## EXERCISE AIM
Lines in the listing below that include the word "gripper" need to be copied.

## SOURCE DATA
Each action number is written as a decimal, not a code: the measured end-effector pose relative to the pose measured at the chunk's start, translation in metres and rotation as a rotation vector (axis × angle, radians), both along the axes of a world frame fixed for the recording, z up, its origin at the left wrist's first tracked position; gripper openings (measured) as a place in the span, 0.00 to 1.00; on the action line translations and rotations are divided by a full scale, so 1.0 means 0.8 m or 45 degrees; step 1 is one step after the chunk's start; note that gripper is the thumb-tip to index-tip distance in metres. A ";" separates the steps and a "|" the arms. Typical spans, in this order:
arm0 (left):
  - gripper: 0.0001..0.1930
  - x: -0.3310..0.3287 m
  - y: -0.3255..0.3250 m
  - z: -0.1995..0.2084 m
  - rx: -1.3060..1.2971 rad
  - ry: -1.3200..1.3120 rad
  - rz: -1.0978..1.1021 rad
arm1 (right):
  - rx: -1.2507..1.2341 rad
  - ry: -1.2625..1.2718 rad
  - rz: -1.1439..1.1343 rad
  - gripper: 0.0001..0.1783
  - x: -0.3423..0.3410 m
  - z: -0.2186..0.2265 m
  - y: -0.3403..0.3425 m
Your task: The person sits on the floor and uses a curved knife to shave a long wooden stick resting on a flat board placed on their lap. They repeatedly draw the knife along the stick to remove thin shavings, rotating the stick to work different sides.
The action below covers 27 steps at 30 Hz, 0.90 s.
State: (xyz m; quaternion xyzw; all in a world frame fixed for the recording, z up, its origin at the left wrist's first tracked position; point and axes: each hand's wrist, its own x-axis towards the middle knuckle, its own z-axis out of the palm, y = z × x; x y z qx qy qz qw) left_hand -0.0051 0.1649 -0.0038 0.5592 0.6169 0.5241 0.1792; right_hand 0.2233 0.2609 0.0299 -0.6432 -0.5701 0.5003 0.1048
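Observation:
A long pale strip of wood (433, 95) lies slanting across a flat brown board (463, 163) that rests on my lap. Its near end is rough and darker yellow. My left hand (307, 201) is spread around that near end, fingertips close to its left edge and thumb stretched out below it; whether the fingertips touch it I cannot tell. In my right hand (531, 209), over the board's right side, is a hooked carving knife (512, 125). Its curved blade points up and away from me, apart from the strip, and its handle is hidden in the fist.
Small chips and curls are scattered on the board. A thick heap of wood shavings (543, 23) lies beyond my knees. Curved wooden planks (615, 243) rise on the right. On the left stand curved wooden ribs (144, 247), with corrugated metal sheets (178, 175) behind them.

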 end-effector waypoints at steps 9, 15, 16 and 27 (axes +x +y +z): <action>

## YOUR RESPONSE
Each action number is written as a decimal, not a code: the measured end-effector pose relative to the pose measured at the chunk's start, translation in metres and rotation as a rotation vector (axis × angle, radians), both along the axes of a world frame fixed for the recording, z up, its origin at the left wrist's first tracked position; gripper openings (measured) as a place in the span, 0.00 to 1.00; on the action line translations and rotations are divided by a full scale, so 1.0 means 0.8 m or 45 degrees; step 1 is one step after the chunk's start; note that gripper is the thumb-tip to index-tip distance in metres. A ";" separates the steps and a "|" the arms. Typical spans, in this order:
  - gripper: 0.0001..0.1930
  - gripper: 0.0001..0.1783

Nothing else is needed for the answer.